Es gibt also keinen Abschreibungsfaktor der irgendwie
berücksichtigt wird. Alle Anschaffungen können doch
normalerweise über eine bestimmte Laufzeit abgeschrieben
werden warum gibt es das hier nicht.

rehi,

wie gesagt: die 1% methode ist vereinfachung. wer vereinfachung nutzen will, der muss auch nachteile tragen. ständige rechtssprechnung des BFH: 1% methode ist okay, da dir ja auch die fahrtenbuchmethode offen steht.

statt der 12% im jahr vom bruttolistenpreis zu versteuern kannst du ja mal nachrechnen:

abschreibung des pkw
fixe kosten (steuer + vers.)
reparaturen
sprit

sind die summe der aufwendungen für den pkw

nun überlege wieviel km du insgesamt fahren wirst, wieviel % davon. wenn du nun auf 20.000 EUR kosten kommst. aber 50% privatanteil, dann würdest du 10.000 EUR versteuern müssen als geldwerten vorteil.

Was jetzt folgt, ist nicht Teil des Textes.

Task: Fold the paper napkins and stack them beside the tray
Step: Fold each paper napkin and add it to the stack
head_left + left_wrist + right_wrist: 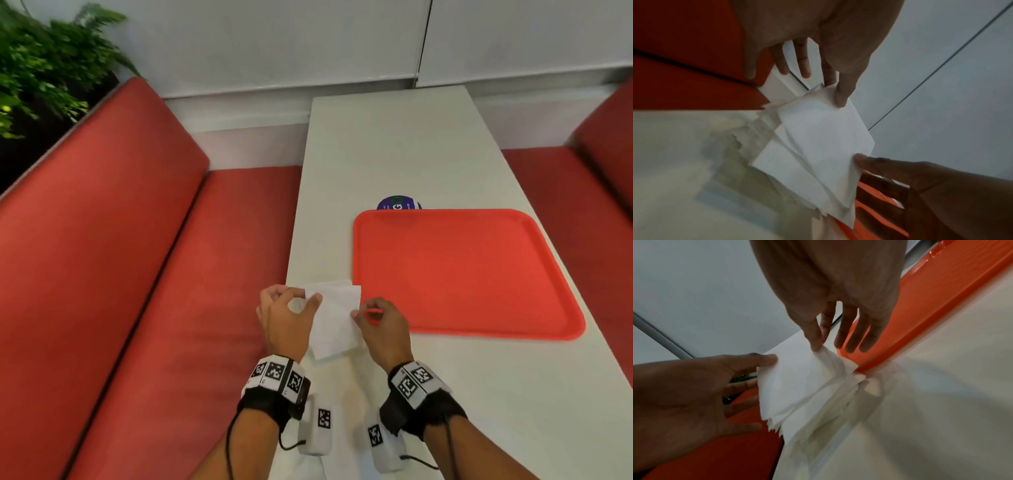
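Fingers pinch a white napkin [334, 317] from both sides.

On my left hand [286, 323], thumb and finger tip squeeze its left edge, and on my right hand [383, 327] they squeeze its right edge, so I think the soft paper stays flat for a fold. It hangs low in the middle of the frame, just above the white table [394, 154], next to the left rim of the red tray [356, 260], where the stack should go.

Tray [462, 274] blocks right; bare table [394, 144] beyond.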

was nun günstiger ist (1% pauschal) oder fahrtenbuch musst du berechnen. auch musst du bedenken, welchen zeitlichen aufwand ein fahrtenbuch beansprucht (zeit ist geld).

also rechnen und entscheiden VOR beginn der fahrzeugüberlassung, weil wechsel zwischen den beiden methoden nur zu beginn des jahres oder bei fahrzeugwechsel möglich ist.

mfg vom

showbee

Ergänzung
Hallo zusammen,

alles richtig, ich gebe noch ein paar Dinge zusätzlich zu bedenken :

  • Meines bescheidenen Wissens nach geht die Fahrtenbuchmethode nur bei Selbständigen/Freiberuflern. Bei Überlassung von Dienstwagen durch Arbeitgeber ist es m.W. so, dass nur die 1%-Regelung möglich ist; dies wird dann gleich mit der Gehaltsabrechnung versteuert.
  • Vergesst die (von Showbee im ersten Posting erwähnte) Klausel nicht, dass ausserdem 0,03% des Bruttolistenpreises pro Entferungskilometer Wohnung/Arbeit versteuert werden muss ! 0,03 klingt zwar marginal, aber bei einer einfachen Entfernung von 33 km werden aus 1% mal eben ganz locker 2%. Diese Klausel „sorgt“ dafür, dass Du Kosten für die Fahrt von der Wohnung zur Arbeitsstätte hast, die Du dann in Deiner Steuererklärung auch wieder geltend machst.
  • Diese 1% hat nichts mit Abschreibung zu tun. Abschreiben kann der Eigentümer (Arbeitgeber oder Leasinggesellschaft). Diese 1% stellen den geldwerten Vorteil dar. Die Überlassung des Firmenwagens für private Zwecke ist ja eine Art „Gehalt“, und da will Eichel mitverdienen.
  • Wie von Showbee vorgerechnet, sollte man wirklich im Einzelfall prüfen, ob sich das rechnet. Pro Dienstwagen kommt noch das Argument hinzu, dass man kein eigenes Kapital bindet. Wenn man das Geld, was man für das Auto ausgegeben hätte anlegt, können das ca. 100 Euro Ertrag pro Monat bedeuten.
  • Nicht ausser Acht lassen würde ich auch die Benzinregelung. Der Effekt, zu Lasten des Arbeitgebers zu tanken (auch im Urlaub) ist enorm. Ich habe auch so einen Vertrag und ich habe ehrlich keine Ahnung, wie teuer Benzin momentan ist. Interessiert mich einfach nicht…

Gruss Hans-Jürgen
***

  • Meines bescheidenen Wissens nach geht die Fahrtenbuchmethode
    nur bei Selbständigen/Freiberuflern. Bei Überlassung von
    Dienstwagen durch Arbeitgeber ist es m.W. so, dass nur die
    1%-Regelung möglich ist; dies wird dann gleich mit der
    Gehaltsabrechnung versteuert.

rehi hajü,

so etwa hast du recht, gesetzlich steht auch dem arbeitnehmer die fahrtenbuchmethode zu, nur werden viele arbeitgeber aufgrund des übergrossen aufwandes dies zu lasten des arbeitnehmers ablehnen. der arbeitgeber muss naemlich die aufwendungen für das genutzte kfz getrennt aufzeichnen und die fahrtenbuecher vom arbeitnehmer müssen relativ fix in der lohnbuchhaltung sein. ist also auch eine verhandlungssache zwischen AN und AG. gerade beim dienstwagen kann man viel verhandeln (von zuzahlungen des AN zur nutzung bis hin, dass der AG auch spritkosten komplett zahlt!).